Grand Logic is happy to announce the release of JobServer 3.4.4. For all those Apple fans, this release provides support for JobServer on Mac OS X. You can now install and deploy JobServer on your favorite Mac. This release includes minor bug fixes.

Download and test drive JobServer 3.4.4 now and learn more about JobServer's powerful developer SDK, soafaces, that makes extending and customizing JobServer and developing custom jobs and backed automated services easier, while using some of the best Java/AJAX and web/SOA open source technology available to developers.

About Grand Logic
Grand Logic is dedicated to delivering software solutions to its customers that help them automate their business and manage their processes. Grand Logic delivers automation software and specializes in mobile and web products and solutions that streamline business.

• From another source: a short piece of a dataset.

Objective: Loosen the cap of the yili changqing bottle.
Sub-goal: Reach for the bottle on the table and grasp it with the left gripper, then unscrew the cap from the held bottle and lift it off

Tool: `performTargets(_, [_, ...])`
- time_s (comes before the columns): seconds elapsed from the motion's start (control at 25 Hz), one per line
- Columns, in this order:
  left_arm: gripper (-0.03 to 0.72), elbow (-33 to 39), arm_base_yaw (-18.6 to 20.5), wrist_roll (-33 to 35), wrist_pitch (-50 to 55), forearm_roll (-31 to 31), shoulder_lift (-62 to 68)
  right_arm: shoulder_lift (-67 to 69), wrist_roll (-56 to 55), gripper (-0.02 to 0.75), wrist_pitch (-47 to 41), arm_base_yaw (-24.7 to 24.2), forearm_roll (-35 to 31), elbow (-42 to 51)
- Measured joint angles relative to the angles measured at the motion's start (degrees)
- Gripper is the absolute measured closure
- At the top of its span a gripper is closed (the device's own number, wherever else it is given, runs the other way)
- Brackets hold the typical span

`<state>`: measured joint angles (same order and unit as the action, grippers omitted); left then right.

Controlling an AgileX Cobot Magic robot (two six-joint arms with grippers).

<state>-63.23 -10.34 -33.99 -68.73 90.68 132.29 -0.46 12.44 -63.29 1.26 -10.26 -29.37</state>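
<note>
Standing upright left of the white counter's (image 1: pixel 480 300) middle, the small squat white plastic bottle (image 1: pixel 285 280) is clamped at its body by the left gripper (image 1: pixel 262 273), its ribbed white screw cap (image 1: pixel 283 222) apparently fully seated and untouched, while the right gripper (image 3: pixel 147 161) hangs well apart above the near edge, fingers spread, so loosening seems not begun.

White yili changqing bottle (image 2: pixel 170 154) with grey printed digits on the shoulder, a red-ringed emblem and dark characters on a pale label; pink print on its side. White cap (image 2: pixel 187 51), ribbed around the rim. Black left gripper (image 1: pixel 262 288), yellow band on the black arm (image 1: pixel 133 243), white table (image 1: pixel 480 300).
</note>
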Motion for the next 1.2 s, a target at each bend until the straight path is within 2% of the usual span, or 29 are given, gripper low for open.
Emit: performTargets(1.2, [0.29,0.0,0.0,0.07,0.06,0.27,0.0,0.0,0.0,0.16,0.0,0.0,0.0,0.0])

Tuesday, February 14, 2012

Enterprise Job Scheduling for Big Data & Hadoop

Businesses of all sizes are looking beyond traditional business intelligence taking a more broader approach to BI that goes beyond the traditional data warehouse and operational database technologies of the past. With the explosion of social communication, mobile device data and many other forms of unstructured data coming into focus, businesses are now more interested than ever to ask questions about their data and their customers that they could not ask before.

Hadoop type solutions lets businesses build out this new BI 2.0 type architecture and begin to leverage their data and operations in new ways in order to ask questions that they could not have imagined possible in the past. Hadoop analytics lets businesses ask questions and build reporting solution that effectively leverage massive (yet commodity) processing power and manipulate terabytes of data that where not practical for the average enterprise to do before.

Hadoop provides a broad stack of solutions from cpu/compute clustering, parallel programming, distributed data management, advanced ETL and NoSQL type data management....etc. Hadoop is also moving quickly to build more advanced resource management to allow more efficient job flow processing on larger clusters for the bigger deployments that may have hundreds or thousands of nodes and need to run many jobs concurrently.

Hadoop comes with a few internal capacity type schedulers for managing internal cluster load and resource management, but these are strictly for internal cluster capacity scheduling between nodes and are not functional or calendar based job scheduling tools. Vanilla Hadoop distributions do not include often ecesssary features needed by enterprises to manage and automate the full ecosystem and life-cycle of data processing typically needed by an enterprise to effectively support an end to end BI solution. In most cases an enterprise's IT group must build the necessary infrastructure to smoothly integrate Hadoop into their IT environment and avoid a lot of manual labor and impedance mismatches between their Hadoop operations and their traditional enterprise operations.

This is where JobServer, an enterprise job scheduler, comes into play. JobServer integrates with Hadoop at an enterprise IT level, letting analysts and IT administrators schedule and integrate their IT operations into the Hadoop stack. JobServer leverages a very open and flexible Java plugin API to let Java developers integrate their customizations tightly into JobServer and into Hadoop. Often times what is needed is high level job and workflow automation in order to schedule ETL processing from operational data stores in order to pump data into your Hadoop stack and to schedule jobs to run on regular interval based on business rules and business needs.

JobServer provides the job automation and job scheduling needed to accomplish this, plus it offers key features such as audit-trails to track what jobs where run, when, and edited by whom for example. JobServer, for example, can be used to coordinate and orchastratge a number of Hadoop job flows together into a larger job flow and then take the output and pump it back out into your enterprise reporting systems and enterprise data warehouses. JobServer provides a number of GUI reporting features to let enterprise users from programmers and IT staff to track what is going on in your Hadoop and IT environment and to be alerted quickly of problems.

If you need to tame your Hadoop operations and provide automated and tight integration with your existing IT environment, applications and reporting solutions, give JobServer a look. It can be a great asset to help you run your Big Data operations more efficiently. Visit the JobServer product website for more details.

Contact Grand Logic and see how we can help you make better sense of your Big Data environment. JobServer is also partnering with other Big Data solution providers and major distributions to provide complete Big Data solution for both your in house and cloud Hadoop deployments. Please contact Grand Logic for more information to see how our products can services can make your Hadoop deployment a success.

Tuesday, February 7, 2012

Native Multi-Tenant Hadoop - Big Data 2.0

For Hadoop to gain wider adoption and lower the barrier of entry to a broader audience it must become much more economical for businesses of all sizes to manage and operate a Hadoop processing cluster. Right now it takes a significant upfront investment in hardware and IT knowhow to provision the hardware and the necessary IT admin skills to configure and manage a full blown Hadoop cluster for any significant operation.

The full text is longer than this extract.